Au Mali, le taux d’insertion professionnelle des diplômés du niveau licence reste faible. Plusieurs d’entre eux passent près de 2 ans avant de se lancer dans la vie active. Une situation qui tire son origine de l’échec de l’application du système LMD dans les programmes d’enseignement.

Le ministre malien de l’Enseignement supérieur et de la Recherche scientifique, Amadou Keïta (photo), a présidé la semaine dernière un séminaire dont l’objectif est d’élaborer des stratégies pour l’employabilité des étudiants diplômés, notamment les détenteurs d’une licence.

Pour cette tâche, le membre du gouvernement s’est entouré de ses homologues de l’Entrepreneuriat national, de l’Emploi et de la Formation professionnelle, de l’Education nationale ainsi que le représentant du ministre du Travail, de la Fonction publique et du Dialogue social.

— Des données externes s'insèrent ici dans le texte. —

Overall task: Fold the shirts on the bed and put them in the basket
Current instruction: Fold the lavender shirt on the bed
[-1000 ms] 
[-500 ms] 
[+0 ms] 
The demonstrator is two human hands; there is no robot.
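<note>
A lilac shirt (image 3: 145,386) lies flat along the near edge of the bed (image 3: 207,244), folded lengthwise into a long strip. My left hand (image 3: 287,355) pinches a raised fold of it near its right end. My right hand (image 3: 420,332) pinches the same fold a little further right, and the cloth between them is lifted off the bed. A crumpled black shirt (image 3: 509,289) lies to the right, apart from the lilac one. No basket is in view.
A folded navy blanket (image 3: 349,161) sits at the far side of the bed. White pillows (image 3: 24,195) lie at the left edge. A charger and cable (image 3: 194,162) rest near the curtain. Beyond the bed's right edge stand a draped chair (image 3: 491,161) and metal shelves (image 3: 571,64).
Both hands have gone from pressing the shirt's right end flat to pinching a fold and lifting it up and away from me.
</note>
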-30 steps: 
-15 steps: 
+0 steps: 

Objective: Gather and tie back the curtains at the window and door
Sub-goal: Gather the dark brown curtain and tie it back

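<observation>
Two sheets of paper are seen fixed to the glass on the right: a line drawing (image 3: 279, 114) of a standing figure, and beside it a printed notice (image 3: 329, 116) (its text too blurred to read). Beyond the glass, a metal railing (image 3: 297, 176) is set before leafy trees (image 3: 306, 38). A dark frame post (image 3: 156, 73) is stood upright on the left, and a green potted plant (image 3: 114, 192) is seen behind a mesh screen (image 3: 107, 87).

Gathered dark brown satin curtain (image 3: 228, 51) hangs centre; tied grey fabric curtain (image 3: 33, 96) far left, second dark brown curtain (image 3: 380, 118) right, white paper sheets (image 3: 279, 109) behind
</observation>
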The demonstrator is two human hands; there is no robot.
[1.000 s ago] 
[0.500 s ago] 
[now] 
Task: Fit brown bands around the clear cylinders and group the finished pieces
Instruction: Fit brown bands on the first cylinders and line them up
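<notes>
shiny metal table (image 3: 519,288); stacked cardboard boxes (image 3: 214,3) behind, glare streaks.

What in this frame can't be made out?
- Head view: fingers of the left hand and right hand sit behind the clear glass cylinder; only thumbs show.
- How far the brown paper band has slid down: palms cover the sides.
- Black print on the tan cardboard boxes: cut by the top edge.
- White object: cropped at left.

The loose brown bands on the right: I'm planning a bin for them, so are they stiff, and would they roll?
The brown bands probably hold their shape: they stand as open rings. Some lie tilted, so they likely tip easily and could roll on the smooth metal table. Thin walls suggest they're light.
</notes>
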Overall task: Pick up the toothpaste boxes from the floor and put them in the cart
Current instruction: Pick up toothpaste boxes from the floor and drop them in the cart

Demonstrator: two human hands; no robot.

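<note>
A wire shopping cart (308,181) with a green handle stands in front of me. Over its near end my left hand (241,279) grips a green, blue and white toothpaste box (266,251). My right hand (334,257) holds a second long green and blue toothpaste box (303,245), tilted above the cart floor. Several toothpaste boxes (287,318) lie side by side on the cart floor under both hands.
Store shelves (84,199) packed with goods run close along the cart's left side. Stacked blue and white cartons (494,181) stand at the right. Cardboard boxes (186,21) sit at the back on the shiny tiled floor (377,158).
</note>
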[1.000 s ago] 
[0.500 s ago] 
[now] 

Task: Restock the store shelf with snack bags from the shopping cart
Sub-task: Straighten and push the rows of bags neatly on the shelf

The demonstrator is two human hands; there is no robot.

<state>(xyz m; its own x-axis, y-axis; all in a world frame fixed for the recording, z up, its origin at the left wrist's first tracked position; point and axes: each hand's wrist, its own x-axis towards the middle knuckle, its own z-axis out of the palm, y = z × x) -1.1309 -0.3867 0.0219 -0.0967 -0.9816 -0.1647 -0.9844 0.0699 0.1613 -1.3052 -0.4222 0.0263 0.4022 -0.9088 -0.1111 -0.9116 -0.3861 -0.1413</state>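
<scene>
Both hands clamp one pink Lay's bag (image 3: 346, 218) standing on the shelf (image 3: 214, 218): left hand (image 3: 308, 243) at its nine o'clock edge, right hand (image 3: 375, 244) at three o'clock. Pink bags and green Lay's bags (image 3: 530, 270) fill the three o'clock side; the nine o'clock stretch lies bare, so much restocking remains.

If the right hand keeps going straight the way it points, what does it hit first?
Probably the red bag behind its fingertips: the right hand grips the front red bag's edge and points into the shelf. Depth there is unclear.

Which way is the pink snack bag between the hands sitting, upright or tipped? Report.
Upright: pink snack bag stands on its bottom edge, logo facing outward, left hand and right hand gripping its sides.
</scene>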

« Ce vaste chantier de l’insertion professionnelle mobilise chacun des ministres ici présents, sous la haute autorité du président de la Transition et du Premier ministre, et il nous paraissait impérieux de conjuguer les compétences et les expériences de nos départements respectifs, pour traiter avec efficacité le problème singulier de l’employabilité des diplômés du grade de licence malienne », a noté Amadou Keïta.

Cette rencontre est née du constat selon lequel le taux d’insertion des titulaires de licence que ce soit dans la fonction publique ou dans le secteur privé formel est faible. Une étude réalisée par l’Observatoire national de l’emploi et de la formation du Mali révèle que 30% de ces diplômés de la promotion 2015-2018 ont passé en moyenne les 21 premiers mois de leur vie active en chômage.

Les autorités reconnaissent que cette situation est une conséquence de l’échec du système Licence-Master-Doctorat (LMD) dont un des principaux rôles est de professionnaliser les enseignements. Dans cette optique, l’une des résolutions à implémenter devrait consister à améliorer les programmes de formation, afin de les aligner aux besoins du marché de l’emploi. Les efforts iront dans le sens de donner une nouvelle dynamique à ce système d’enseignement.

En outre, il a été décidé de faciliter l’accès de ces diplômés dans la fonction publique. Il en est de même pour le secteur privé. Ce qui permettra au pays de compter sur cette ressource humaine pour son projet de relance économique et de développement durable.